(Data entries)
--- START ---

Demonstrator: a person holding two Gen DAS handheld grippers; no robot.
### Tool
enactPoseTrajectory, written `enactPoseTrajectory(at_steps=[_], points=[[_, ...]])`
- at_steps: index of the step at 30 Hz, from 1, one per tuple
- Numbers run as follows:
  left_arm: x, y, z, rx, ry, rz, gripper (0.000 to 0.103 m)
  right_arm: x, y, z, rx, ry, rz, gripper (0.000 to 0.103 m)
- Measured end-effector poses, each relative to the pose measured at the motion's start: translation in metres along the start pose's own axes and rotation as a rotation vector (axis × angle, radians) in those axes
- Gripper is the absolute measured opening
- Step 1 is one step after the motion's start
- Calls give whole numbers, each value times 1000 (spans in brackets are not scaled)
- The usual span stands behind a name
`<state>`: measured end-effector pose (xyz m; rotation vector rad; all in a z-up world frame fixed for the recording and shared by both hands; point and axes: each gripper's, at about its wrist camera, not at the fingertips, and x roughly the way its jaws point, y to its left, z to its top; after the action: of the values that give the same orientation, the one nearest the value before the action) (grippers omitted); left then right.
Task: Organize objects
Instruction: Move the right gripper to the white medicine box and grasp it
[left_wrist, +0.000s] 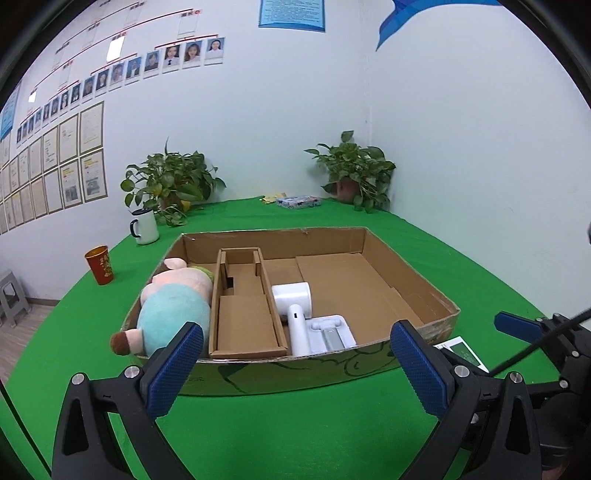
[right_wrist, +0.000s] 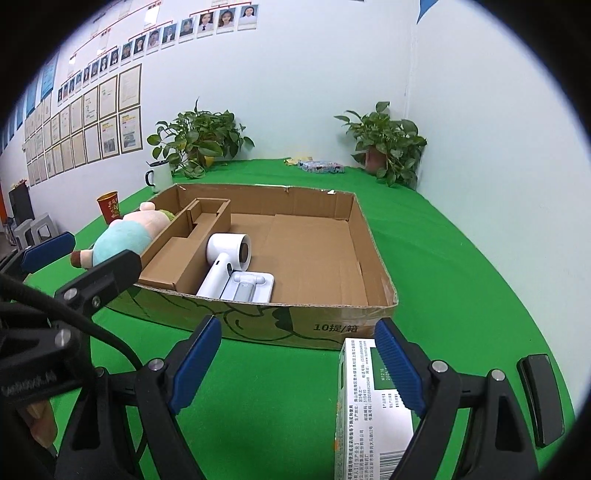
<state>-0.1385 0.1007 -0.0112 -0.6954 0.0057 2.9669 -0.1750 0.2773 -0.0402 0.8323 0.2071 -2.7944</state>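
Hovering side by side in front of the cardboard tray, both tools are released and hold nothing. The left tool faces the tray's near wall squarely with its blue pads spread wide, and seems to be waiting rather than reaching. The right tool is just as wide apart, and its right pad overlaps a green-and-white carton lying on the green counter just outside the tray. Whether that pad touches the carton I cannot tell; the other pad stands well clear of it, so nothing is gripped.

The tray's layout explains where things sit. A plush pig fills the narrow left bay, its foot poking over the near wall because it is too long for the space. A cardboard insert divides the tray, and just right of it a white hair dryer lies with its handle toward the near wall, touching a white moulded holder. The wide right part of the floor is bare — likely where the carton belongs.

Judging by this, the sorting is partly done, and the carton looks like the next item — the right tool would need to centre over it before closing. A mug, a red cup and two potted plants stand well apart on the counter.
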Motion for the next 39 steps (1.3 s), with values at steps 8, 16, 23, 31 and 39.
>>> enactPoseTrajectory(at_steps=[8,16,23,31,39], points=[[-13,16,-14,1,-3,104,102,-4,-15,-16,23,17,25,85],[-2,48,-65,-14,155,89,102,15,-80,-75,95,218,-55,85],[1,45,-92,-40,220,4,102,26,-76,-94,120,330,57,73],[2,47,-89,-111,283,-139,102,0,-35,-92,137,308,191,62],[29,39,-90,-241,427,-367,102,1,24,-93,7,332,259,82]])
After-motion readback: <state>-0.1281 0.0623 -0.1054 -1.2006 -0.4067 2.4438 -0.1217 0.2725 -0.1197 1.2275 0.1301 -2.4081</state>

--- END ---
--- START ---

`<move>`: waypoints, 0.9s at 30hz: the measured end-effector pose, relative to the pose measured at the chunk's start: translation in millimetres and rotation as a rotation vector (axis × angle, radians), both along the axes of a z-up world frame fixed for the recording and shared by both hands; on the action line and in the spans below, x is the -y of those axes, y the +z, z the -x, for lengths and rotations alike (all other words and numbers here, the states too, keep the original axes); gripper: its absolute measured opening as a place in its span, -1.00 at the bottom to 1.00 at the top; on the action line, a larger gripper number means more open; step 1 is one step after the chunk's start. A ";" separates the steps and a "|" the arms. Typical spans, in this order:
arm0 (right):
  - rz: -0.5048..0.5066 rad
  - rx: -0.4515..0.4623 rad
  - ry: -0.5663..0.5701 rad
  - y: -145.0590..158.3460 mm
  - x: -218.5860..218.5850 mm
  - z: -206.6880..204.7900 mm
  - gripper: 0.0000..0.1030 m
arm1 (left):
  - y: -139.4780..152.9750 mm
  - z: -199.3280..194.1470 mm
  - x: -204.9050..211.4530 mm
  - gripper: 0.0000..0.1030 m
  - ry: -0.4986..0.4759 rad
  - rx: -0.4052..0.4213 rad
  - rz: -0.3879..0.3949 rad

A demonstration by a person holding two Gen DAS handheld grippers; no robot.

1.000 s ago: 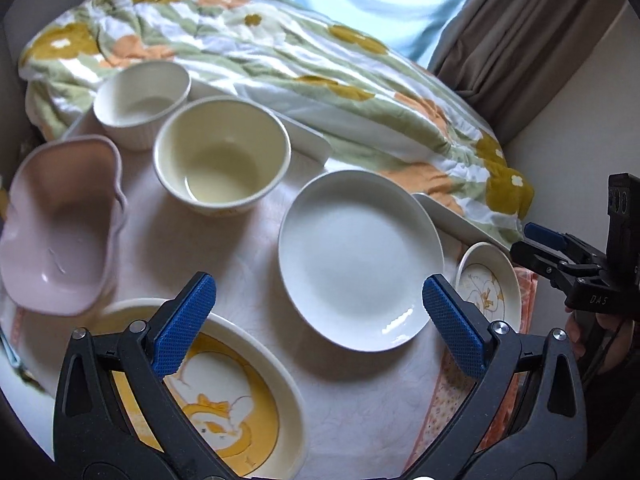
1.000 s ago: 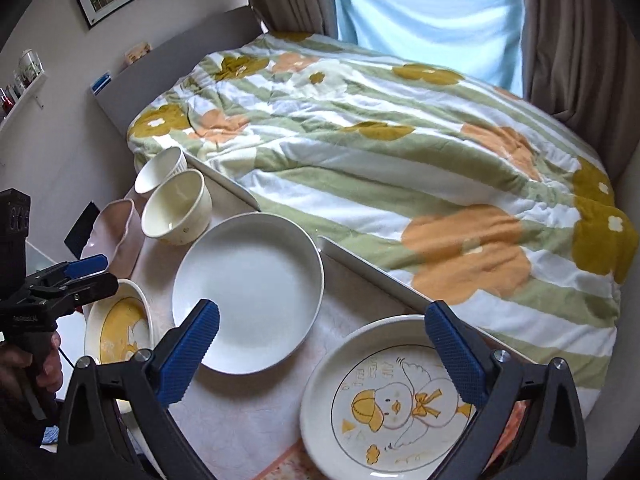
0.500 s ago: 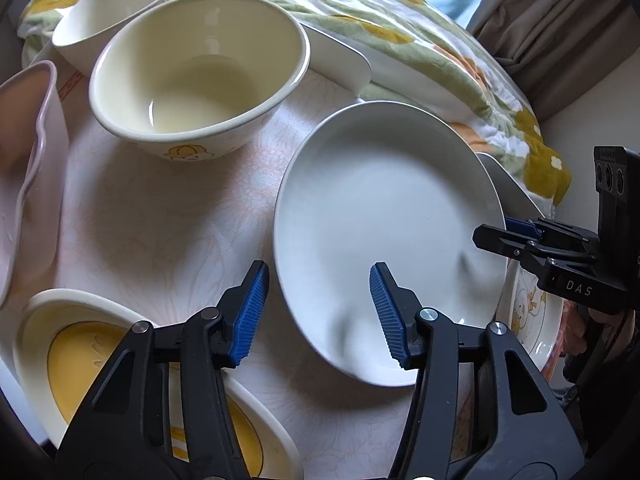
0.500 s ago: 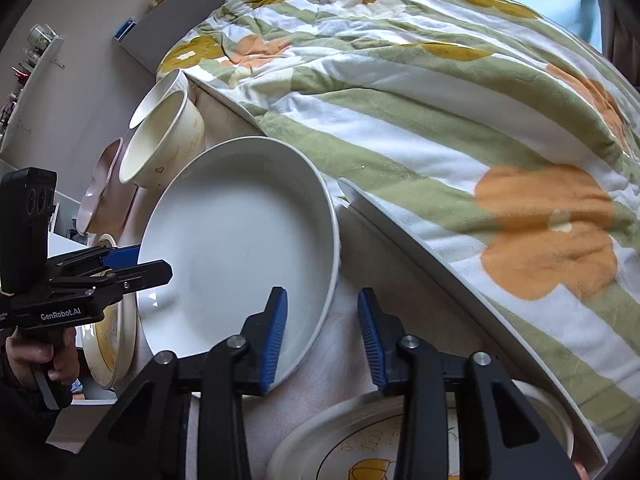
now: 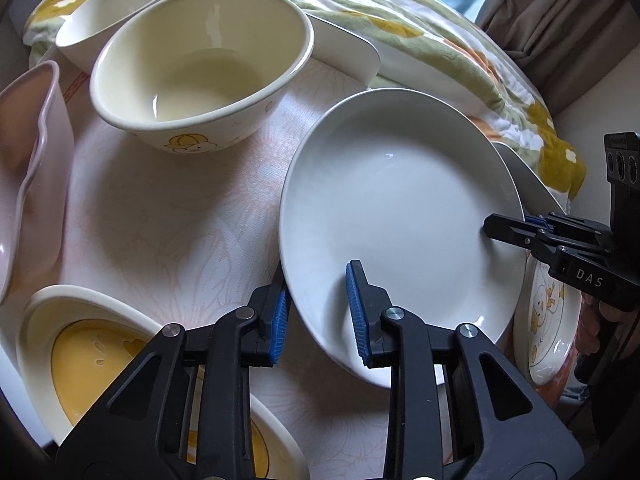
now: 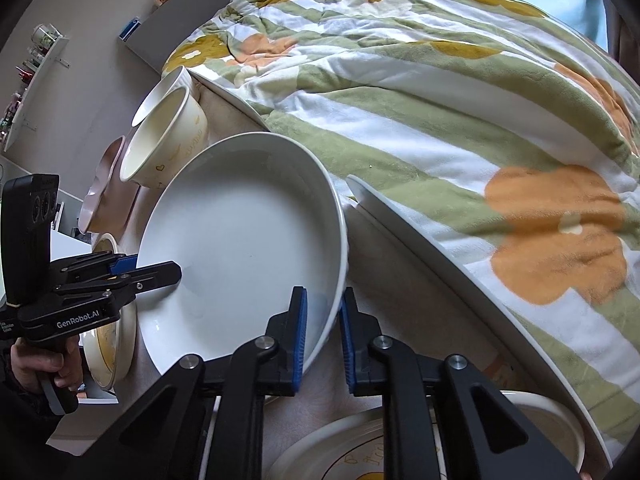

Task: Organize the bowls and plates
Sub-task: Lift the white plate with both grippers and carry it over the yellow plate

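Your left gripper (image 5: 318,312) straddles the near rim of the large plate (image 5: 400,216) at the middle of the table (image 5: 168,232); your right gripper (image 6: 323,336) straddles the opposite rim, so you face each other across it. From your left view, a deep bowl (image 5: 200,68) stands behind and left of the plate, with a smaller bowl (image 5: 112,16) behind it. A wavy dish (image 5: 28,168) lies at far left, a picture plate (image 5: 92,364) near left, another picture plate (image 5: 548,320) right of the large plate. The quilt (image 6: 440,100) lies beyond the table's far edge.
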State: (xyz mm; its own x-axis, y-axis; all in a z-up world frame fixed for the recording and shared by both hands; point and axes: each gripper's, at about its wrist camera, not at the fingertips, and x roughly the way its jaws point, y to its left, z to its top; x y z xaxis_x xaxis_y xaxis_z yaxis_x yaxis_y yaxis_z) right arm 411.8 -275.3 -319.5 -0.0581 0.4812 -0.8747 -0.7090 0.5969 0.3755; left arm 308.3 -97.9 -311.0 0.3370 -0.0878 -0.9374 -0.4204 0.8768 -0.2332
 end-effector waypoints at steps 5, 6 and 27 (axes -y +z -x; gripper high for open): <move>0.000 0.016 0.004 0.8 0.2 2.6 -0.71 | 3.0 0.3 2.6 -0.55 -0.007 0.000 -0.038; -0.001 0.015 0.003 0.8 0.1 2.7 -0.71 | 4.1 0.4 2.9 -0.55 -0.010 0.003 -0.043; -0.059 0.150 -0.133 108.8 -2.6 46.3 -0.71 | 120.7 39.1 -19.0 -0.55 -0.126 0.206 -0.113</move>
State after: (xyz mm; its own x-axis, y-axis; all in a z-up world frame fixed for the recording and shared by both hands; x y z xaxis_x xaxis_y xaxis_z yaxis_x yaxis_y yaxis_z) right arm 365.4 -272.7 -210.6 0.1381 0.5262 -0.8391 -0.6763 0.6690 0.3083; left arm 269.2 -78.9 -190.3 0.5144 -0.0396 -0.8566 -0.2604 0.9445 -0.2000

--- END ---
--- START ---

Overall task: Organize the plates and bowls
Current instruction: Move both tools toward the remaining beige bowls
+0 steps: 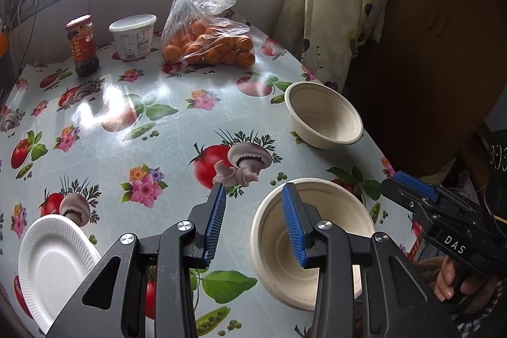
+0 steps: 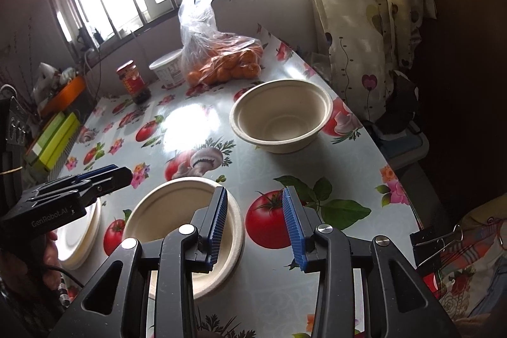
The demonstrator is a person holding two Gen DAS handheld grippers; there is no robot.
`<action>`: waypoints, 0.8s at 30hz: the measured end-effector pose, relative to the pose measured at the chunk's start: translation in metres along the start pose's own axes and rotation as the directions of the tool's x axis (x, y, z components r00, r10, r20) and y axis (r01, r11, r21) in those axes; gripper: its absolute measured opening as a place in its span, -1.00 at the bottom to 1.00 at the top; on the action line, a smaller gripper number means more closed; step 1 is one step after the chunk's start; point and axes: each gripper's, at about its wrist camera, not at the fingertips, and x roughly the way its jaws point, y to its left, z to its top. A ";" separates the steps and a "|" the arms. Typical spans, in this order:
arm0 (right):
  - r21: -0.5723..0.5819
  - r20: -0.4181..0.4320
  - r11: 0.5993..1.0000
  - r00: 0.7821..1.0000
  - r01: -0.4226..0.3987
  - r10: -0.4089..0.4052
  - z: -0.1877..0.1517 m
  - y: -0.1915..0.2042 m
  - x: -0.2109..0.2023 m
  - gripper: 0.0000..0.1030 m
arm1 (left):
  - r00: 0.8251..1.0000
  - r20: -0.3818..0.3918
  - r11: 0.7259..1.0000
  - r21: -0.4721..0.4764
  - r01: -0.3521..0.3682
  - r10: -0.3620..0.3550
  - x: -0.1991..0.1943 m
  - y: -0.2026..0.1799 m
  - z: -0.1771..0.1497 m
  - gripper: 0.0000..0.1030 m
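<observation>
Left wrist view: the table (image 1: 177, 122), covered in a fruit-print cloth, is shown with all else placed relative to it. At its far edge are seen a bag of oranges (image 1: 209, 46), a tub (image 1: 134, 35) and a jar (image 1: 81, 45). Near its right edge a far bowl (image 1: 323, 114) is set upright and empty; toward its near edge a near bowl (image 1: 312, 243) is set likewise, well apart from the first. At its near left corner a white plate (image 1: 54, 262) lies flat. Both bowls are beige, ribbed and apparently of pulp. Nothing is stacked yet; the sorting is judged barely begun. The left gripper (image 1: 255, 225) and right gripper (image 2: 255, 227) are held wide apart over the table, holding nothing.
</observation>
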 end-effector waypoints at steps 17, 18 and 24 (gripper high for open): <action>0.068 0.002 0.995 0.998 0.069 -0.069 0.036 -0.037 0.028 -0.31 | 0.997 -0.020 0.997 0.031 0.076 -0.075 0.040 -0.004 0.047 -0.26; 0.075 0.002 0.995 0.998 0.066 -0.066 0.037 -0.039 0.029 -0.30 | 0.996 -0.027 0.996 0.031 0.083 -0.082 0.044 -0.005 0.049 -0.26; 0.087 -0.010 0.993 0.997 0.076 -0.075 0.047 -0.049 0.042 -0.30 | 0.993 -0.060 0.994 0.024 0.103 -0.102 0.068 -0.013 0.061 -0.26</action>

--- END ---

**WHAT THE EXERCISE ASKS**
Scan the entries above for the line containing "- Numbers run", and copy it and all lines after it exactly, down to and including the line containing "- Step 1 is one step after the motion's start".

**SOLUTION**
- Numbers run as follows:
  left_arm: x, y, z, rx, ry, rz, gripper (0.000 to 0.103 m)
  right_arm: x, y, z, rx, ry, rz, gripper (0.000 to 0.103 m)
- Measured end-effector poses, each relative to the pose measured at the motion's start: translation in metres along the start pose's own axes and rotation as a rotation vector (axis × angle, radians) in those axes
- Gripper is the absolute measured opening
- Step 1 is one step after the motion's start

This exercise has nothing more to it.